At first, you might think that his response has nothing to do with the “aesthetic” features of the painting. It doesn’t even really matter that the thing which triggered his tears was a painting — if he’d chanced upon his wife’s hairclip, he might have dissolved into very similar tears. The painting was just a trigger — or so the thought goes.

Of course, the man’s response is a poor metric of the painting’s worth. He’s in no position to have the sort of “disinterested” response which could be a mark of such worth, and we shouldn’t conclude from his tears that he’s in front of a harrowing masterpiece. In that sense, his response is “subjective.” All the same, the response is hardly defective. In fact, you might argue that he understands the painting in a way in which we’re not privileged to. I doubt his wife created the painting for the purposes of disinterested contemplation; instead, it’s an expression of a concrete human experience. And the painter’s husband has insider information about the significance of this experience; after all, he’s part of the story the painting tells. As Elkins points out, any painting of an empty bed is bound to be emotionally charged (and in this way the painting is more than just a hairclip, a trigger for his response) — and our protagonist is uniquely placed to feel a particularly intense version of this emotional charge.

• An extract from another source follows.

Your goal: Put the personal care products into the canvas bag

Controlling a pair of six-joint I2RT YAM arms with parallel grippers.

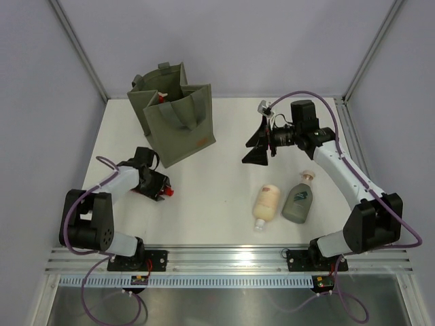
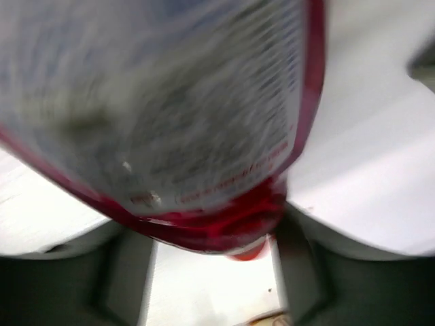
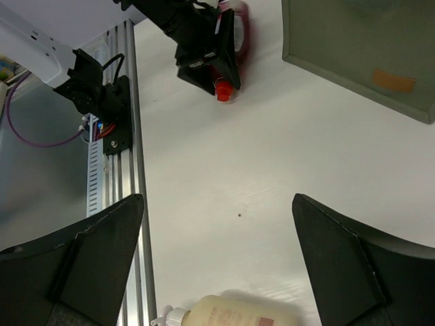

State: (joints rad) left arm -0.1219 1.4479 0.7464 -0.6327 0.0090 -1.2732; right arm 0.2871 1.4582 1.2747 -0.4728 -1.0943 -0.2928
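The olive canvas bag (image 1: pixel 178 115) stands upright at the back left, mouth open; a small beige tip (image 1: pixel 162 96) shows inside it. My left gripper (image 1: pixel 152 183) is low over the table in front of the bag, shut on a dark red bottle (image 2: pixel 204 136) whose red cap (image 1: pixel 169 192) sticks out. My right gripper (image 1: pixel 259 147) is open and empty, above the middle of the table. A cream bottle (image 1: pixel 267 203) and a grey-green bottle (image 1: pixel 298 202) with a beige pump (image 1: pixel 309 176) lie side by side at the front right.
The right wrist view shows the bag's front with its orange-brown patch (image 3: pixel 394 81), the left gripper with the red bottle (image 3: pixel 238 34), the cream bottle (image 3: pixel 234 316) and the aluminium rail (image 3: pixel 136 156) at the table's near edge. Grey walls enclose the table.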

Elkins, then, exorcises dogmas about “the” privileged appreciative attitude towards paintings, whether that attitude be the “disinterested” one, the emotionally average or stable one, or the most theoretically, art-historically informed one. Unfortunately, in the process he succumbs to two equally misguided dogmas. (Both concern the apparently “non-cognitive” nature of tears.) The first is the dogma of the “ivory tower of tearlessness,” according to which learning too much art history inevitably covers you with “intellectual armor” preventing you from getting too emotional in front of a painting. Art history not only can get in the way of emotional responses; it almost inevitably does. The second, related, dogma is the dogma of the incomprehensibility of tears: while you may be able to understand something about why someone is crying, incomplete comprehensibility is a defining feature of tears. In the remainder of the review, I’ll argue that Elkins was wrong to accept these dogmas; they’re part of the misguided conceptual package which he rightly discards.

Elkins takes the letters he received to be evidence for the existence of the “ivory tower of tearlessness” — they demonstrate, he thinks, that art historians are overwhelmingly unlikely to be moved by paintings. I’ll argue that he bases this conclusion on faulty statistical reasoning.

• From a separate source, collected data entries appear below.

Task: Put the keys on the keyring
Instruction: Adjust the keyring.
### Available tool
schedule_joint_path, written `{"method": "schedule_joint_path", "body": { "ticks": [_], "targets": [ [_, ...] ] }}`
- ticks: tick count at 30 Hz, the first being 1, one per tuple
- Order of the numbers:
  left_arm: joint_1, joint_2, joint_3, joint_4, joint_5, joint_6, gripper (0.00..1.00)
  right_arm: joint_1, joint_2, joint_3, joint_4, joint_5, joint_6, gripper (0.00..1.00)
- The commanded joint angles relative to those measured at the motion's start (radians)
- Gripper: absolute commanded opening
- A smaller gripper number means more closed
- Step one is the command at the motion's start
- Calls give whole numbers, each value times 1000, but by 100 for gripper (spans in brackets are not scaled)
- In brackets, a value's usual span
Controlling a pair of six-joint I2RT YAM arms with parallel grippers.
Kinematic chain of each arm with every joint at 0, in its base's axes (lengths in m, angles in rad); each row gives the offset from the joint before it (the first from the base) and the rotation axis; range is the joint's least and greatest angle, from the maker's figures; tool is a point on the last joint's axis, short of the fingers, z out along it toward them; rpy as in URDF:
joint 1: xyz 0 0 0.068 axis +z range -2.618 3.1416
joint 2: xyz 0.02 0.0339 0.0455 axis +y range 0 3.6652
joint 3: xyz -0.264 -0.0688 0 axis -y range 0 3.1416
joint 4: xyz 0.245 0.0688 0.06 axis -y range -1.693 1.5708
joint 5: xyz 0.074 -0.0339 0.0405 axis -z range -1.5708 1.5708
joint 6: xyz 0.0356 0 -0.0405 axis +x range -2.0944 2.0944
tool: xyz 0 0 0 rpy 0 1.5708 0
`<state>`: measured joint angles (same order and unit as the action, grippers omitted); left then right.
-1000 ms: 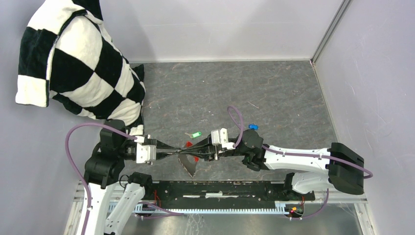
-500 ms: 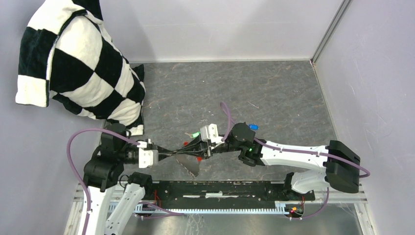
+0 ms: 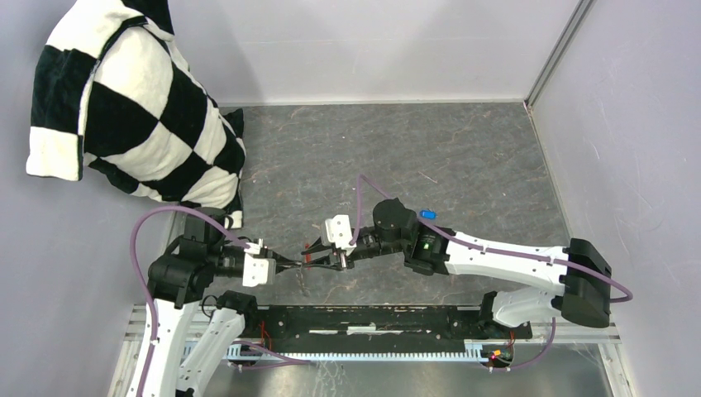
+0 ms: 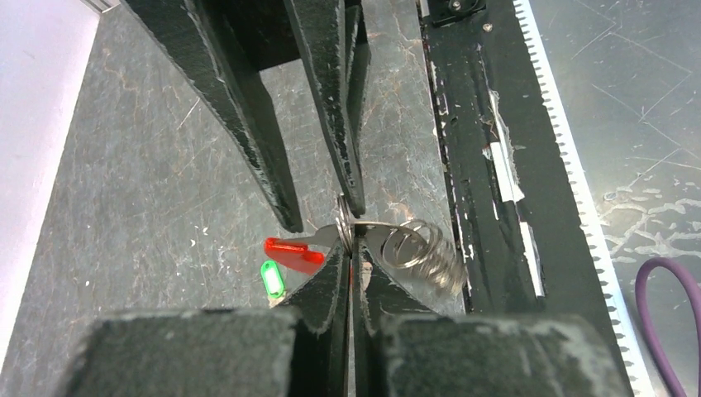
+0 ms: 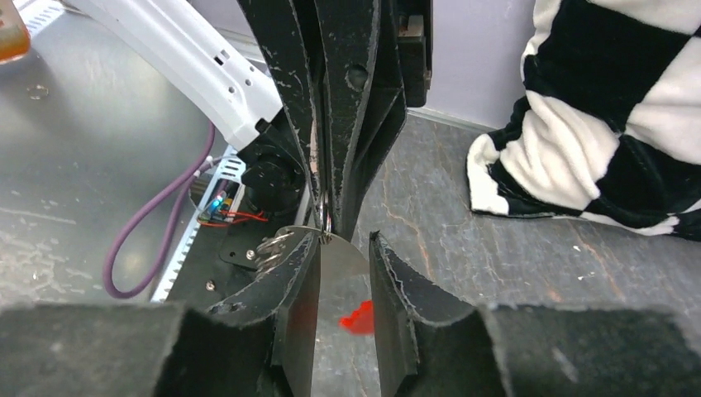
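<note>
In the left wrist view, my left gripper is shut on the thin metal ring of the keyring. Its grey chain of small rings hangs to the right, and its red tag shows to the left. The green key lies on the table just below the tag. My right gripper faces the left one, open, its fingers either side of the ring with a metal plate between them. From above, the two grippers meet tip to tip. The blue key lies behind the right arm.
A black-and-white checkered cloth fills the back left corner. A black rail with a toothed edge runs along the near side. Grey walls close in the table. Purple cables loop from both arms.
The right gripper has moved left and opened from shut. The left gripper has closed on the ring. The hanging tag has turned and shows less from above.
</note>
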<state>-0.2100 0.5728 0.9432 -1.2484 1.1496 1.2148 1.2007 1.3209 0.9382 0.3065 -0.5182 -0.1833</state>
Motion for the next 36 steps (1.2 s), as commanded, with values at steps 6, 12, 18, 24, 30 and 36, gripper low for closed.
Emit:
{"method": "schedule_joint_path", "body": {
  "ticks": [6, 12, 18, 24, 30, 36],
  "targets": [
    [-5, 21, 32, -67, -13, 127, 2, -7, 17, 182, -239, -11, -127, 35],
    [-5, 33, 43, -84, -22, 153, 2, -4, 46, 229, -292, -43, -138, 35],
    [-5, 35, 43, -85, -28, 157, 2, -3, 63, 249, -338, -76, -133, 35],
    [-5, 36, 43, -86, -39, 164, 2, -4, 49, 238, -335, -59, -98, 39],
    [-5, 35, 41, -85, -46, 173, 2, -2, 58, 262, -322, -59, -54, 43],
    [-5, 34, 37, -82, -60, 181, 2, 7, 75, 276, -319, -73, -45, 42]
  ]
}}
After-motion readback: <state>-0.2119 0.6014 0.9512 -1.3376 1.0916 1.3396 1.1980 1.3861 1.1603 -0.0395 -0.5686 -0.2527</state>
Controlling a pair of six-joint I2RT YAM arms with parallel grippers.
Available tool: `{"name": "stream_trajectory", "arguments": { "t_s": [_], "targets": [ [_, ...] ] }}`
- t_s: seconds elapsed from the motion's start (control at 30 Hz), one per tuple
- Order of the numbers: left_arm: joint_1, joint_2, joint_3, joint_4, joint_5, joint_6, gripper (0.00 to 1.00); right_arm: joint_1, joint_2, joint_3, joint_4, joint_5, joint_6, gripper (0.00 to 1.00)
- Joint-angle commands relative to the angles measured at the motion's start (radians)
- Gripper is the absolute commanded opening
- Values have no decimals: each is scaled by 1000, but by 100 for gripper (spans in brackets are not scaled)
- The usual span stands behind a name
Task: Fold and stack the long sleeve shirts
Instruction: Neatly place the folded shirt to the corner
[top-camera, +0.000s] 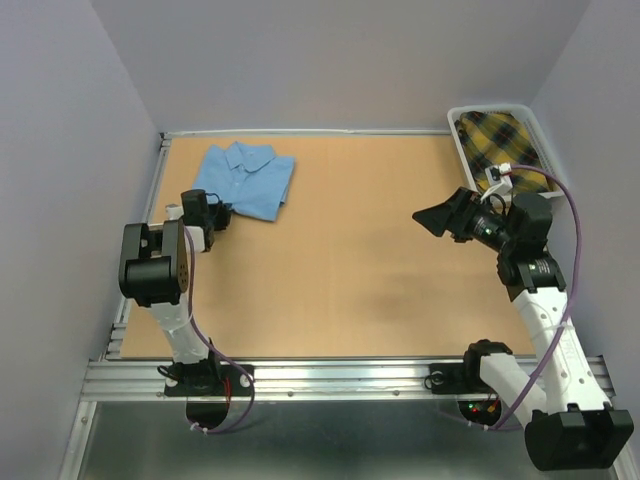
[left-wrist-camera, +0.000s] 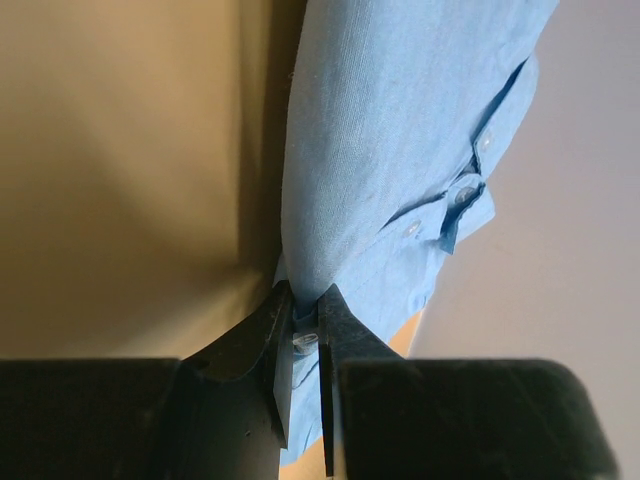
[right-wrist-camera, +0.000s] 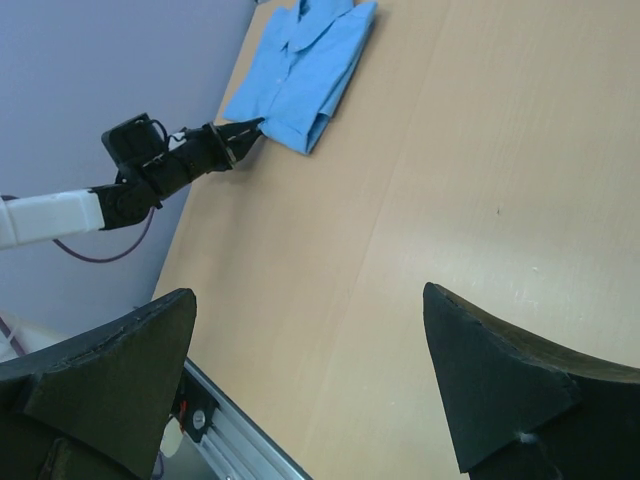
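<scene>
At the far left corner of the tabletop lies the light blue shirt. It is already folded into a compact rectangle, collar toward the back wall and button front facing up. My left hand is clamped on its near edge. In the left wrist view the two fingers are pinched nearly together on a thin lip of blue cloth, with what looks like a button caught between them. The rest of the shirt lies flat on the wood, not lifted.

Across the bare middle of the tabletop, my right hand hovers well apart from the shirt, its fingers spread wide with nothing between them. Behind it, in the far right corner, a white basket holds a yellow-and-dark plaid cloth. I take that to be the next shirt, though I cannot make out sleeves or a collar from here.

By my reading, the folding of the blue shirt is finished and I am at the placing step, nudging or settling it at its stacking spot.

The next move calls for letting go cleanly. I would part the left fingers without snagging that button, then back straight out so the fold is not dragged open. After that, the right hand has to turn back toward the basket behind it for the plaid piece.
</scene>
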Motion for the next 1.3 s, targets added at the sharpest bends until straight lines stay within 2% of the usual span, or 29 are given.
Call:
{"name": "stream_trajectory", "arguments": {
  "t_s": [0.0,0.17,0.3,0.47,0.53,0.67,0.73,0.77,0.8,0.87,0.9,1.03,1.07,1.17,1.2,1.23,1.27],
  "targets": [
    [82,18,49,3,37,60,0,1,13,77,2,-10,-31,100],
    [149,55,67,19,95,57,0,1,24,75,-3,-1,-38,100],
    [151,107,69,109,132,-15,0,1,33,80,-3,4,-40,100],
    [154,136,110,128,124,-44,0,1,33,87,-12,1,-37,100],
    [155,147,133,132,133,-55,3,1,33,86,-12,2,-35,100],
    [165,135,127,132,141,-52,20,1,32,89,-12,7,-37,100],
    [166,107,87,134,144,-55,33,3,32,90,-15,14,-41,100],
    [169,96,71,146,150,-61,44,3,32,89,-15,19,-44,100],
    [174,83,51,158,156,-64,49,1,32,89,-15,20,-43,100],
    [174,32,-26,187,169,-75,58,1,30,90,-18,33,-44,100],
    [178,12,-51,209,176,-80,67,1,30,92,-27,52,-50,100],
    [195,-157,-184,185,213,-32,87,3,20,116,-81,106,-87,100],
    [201,-195,-199,159,224,1,93,1,17,135,-99,122,-112,100],
    [221,-379,-174,-102,198,265,99,3,-6,176,-178,195,-164,100],
    [221,-478,-152,-266,172,363,99,1,-14,190,-217,238,-179,100],
    [221,-525,-102,-341,125,514,99,1,-22,204,-236,264,-192,100],
    [226,-575,-80,-406,109,597,99,1,-37,215,-251,292,-208,100]
  ]
}}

Take a moment and guess: what percentage of the population has cried over a painting? What percentage has gotten emotional? Elkins estimates that “1 percent of [his] profession have been moved to tears by an artwork, and another 10 percent let themselves get emotional.” Is this less than what you guessed the base rate was — or more?

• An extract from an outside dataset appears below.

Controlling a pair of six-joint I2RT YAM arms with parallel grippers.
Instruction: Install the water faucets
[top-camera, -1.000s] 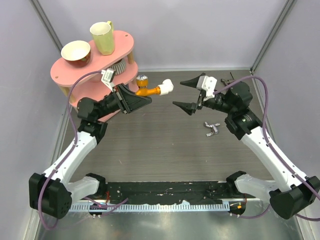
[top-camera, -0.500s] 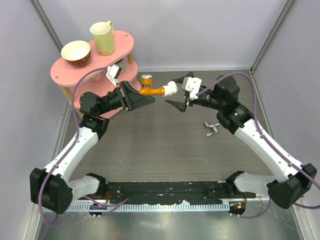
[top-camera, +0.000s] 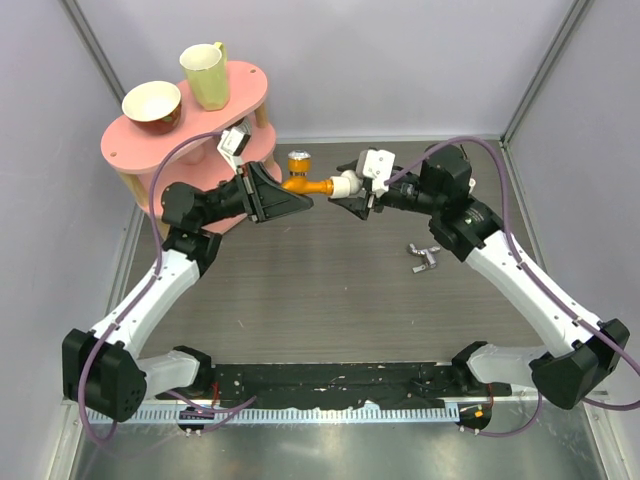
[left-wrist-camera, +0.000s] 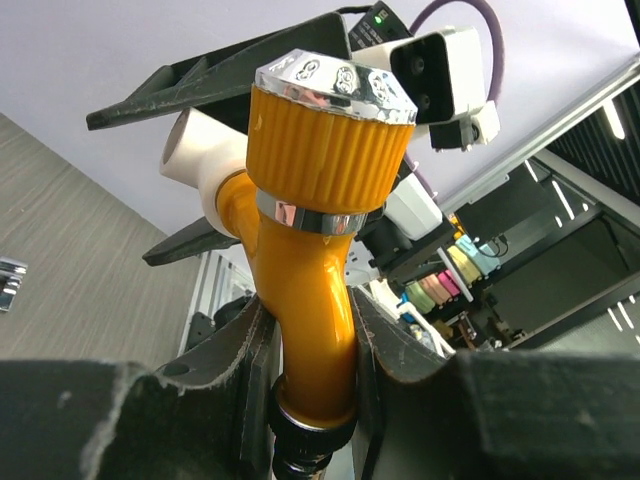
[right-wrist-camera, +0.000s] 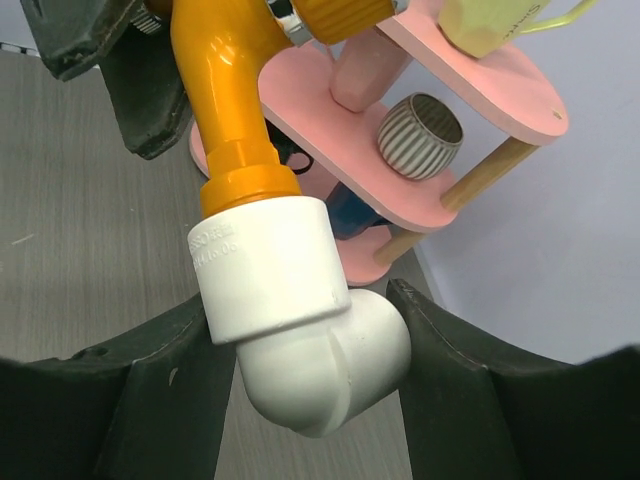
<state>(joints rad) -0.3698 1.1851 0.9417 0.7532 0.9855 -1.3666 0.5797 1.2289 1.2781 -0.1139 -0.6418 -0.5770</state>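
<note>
The orange tap (top-camera: 308, 186) with a silvery knob (top-camera: 298, 160) is held in the air over the back of the table. My left gripper (top-camera: 296, 194) is shut on its orange stem (left-wrist-camera: 310, 300), knob end up in the left wrist view. The white pipe fitting (top-camera: 346, 184) sits on the tap's other end (right-wrist-camera: 232, 150). My right gripper (top-camera: 349, 187) has a finger on each side of the white fitting (right-wrist-camera: 300, 320), both touching it. The right gripper's fingers (left-wrist-camera: 200, 90) show behind the tap in the left wrist view.
A pink two-tier shelf (top-camera: 120, 140) stands at the back left with a bowl (top-camera: 152, 103) and a yellow cup (top-camera: 205, 73) on top and a striped cup (right-wrist-camera: 420, 135) on the lower tier. Small silver metal pieces (top-camera: 425, 258) lie on the table at the right.
My right gripper has moved left to the white fitting and closed around it. My left gripper has shifted slightly, keeping the tap.
</note>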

It’s more than what I think the base rate is — but my estimate hardly matters, since 1% and 10% are numbers pulled out of a ridiculously improbable hat. In the paragraph immediately preceding the one where Elkins makes this estimate, he tells us that he’d heard from “almost thirty” art historians. Seven said they had cried at paintings (but only two were willing to go on the record). Eleven said they “habitually feel very strongly about art, even though they don’t cry.” (p. 99)

We have a sample of fewer than 30 art historians. This means that at least 7/30, or 23%, of the art historians Elkins talked to had cried in front of paintings; 11/30, or 37%, feel very strongly about art, i.e. presumably, let themselves get emotional. If the 7 weepy and 11 emotional art historians are all different people (as “even though they don’t cry” suggests), then more than 18/30, i.e. 60%, of the art historians he surveyed “let themselves get emotional.” (How does this compare to your base rate estimate?) To estimate, as he does, that the emotion-rate in the art historical population is 11%, he would have had to have reason to think his sample was unbelievably biased towards weepy people.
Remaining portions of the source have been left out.